The NHII as an information and communications infrastructure

As we have described, the NHII will provide an information and communications infrastructure that can be used for a variety of public health goals, as well as in clinical care and research. Clinical data collection and analysis based on NHII methodology can assist us in preventing and responding to threats to national security, particularly bioterrorism. An NHII, therefore, will be important in supporting national security. The information and communications infrastructure we and others are promoting will establish a state-of-the-art infrastructure in a geographic region that supports communication, access, knowledge management, and decision-making. The Department of Health and Human Services recently funded proposals to establish some eight to ten sites for 5-year NHII demonstration programs. This one-time financial support from the Federal government can be a major step forward in realizing this infrastructure to support health, medicine, and public health.

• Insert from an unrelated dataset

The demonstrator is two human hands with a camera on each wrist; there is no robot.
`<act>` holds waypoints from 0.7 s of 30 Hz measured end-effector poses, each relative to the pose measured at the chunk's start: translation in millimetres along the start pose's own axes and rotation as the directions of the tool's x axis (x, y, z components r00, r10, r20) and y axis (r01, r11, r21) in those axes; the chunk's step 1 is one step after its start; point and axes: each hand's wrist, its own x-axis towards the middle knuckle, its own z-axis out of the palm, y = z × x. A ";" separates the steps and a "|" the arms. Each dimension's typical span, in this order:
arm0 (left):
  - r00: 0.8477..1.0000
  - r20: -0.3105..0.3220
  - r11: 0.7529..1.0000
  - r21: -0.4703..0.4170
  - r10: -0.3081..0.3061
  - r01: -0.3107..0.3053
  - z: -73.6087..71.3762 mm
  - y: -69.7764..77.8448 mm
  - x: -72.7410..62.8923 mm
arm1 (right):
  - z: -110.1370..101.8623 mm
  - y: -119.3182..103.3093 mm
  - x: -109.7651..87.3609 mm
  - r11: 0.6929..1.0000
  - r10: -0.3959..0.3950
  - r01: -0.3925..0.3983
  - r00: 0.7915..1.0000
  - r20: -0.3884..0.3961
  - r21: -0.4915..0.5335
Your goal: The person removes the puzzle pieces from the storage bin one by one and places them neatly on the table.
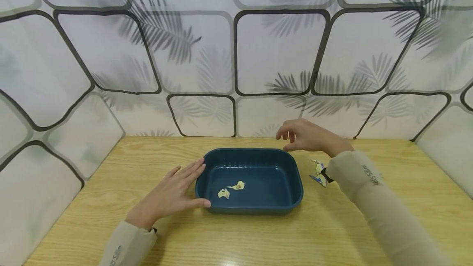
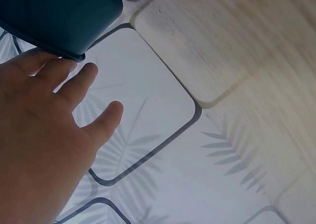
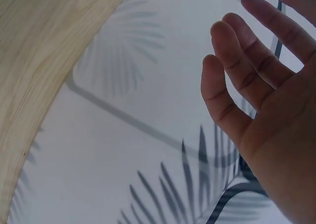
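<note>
A dark blue rectangular basin (image 1: pixel 255 209) stands on the wooden table. My left hand (image 1: pixel 171 194) rests at its left side, thumb at the front corner and fingers spread along the rim; the left wrist view shows fingertips at the edge of the basin (image 2: pixel 64 16). Two crumpled, torn pale-yellow scraps, one scrap (image 1: pixel 223 193) left of the other scrap (image 1: pixel 239 185), lie on the basin floor. My right hand (image 1: pixel 304 135) hovers by the back right corner, its fingers loosely bent and nothing between them. In the right wrist view, the hand (image 3: pixel 266 95) is likewise bare.
More torn yellow and blue scraps (image 1: pixel 318 175) lie on the table right of the basin, partly hidden by the right wrist. Behind the wooden table (image 1: pixel 236 237) rises a wall (image 1: pixel 199 52) with a leaf and rounded-block pattern, continuing along both sides.
</note>
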 end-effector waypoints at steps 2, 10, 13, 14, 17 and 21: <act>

Advances specified as objectives for cancer care and surveillance are profoundly dependent on the infrastructure we have described. An NHII will mean that much more detailed information will be available for analysis of individual cancer cases and populations of cancer patients. Cancer registry standards can be expanded to include a wider range of information and more timely data. Moreover, the infrastructure will facilitate more widespread use of cancer registry and surveillance data by facilitating its availability, by incorporating data from and to health care delivery and the practice of medicine, including information on cancer prevention. An improved infrastructure, coupled with analytic support, can mean improved targeting of health care resources to those places and persons in greatest need, and a greater ability to evaluate health care quality and outcomes.

Conclusion

To sum up, a 10-year vision for the future of cancer care, surveillance and information dissemination, although appealing and widely shared, requires major changes in the current culture of cancer care and data policy, an investment of capital, and extensive logistical planning. It is critical as well to take account of the competitive nature of the medical marketplace. That competition, coupled with fiscal pressures on providers and health systems, means that leadership for regional and national coordination will need to come from elsewhere, such as from Federal and state governments.

The effort is worthwhile. We are poised to achieve today what has been sought and anticipated for at least three decades. The gains for cancer, and for medicine in general, should encourage us to move forward with enthusiasm and commitment.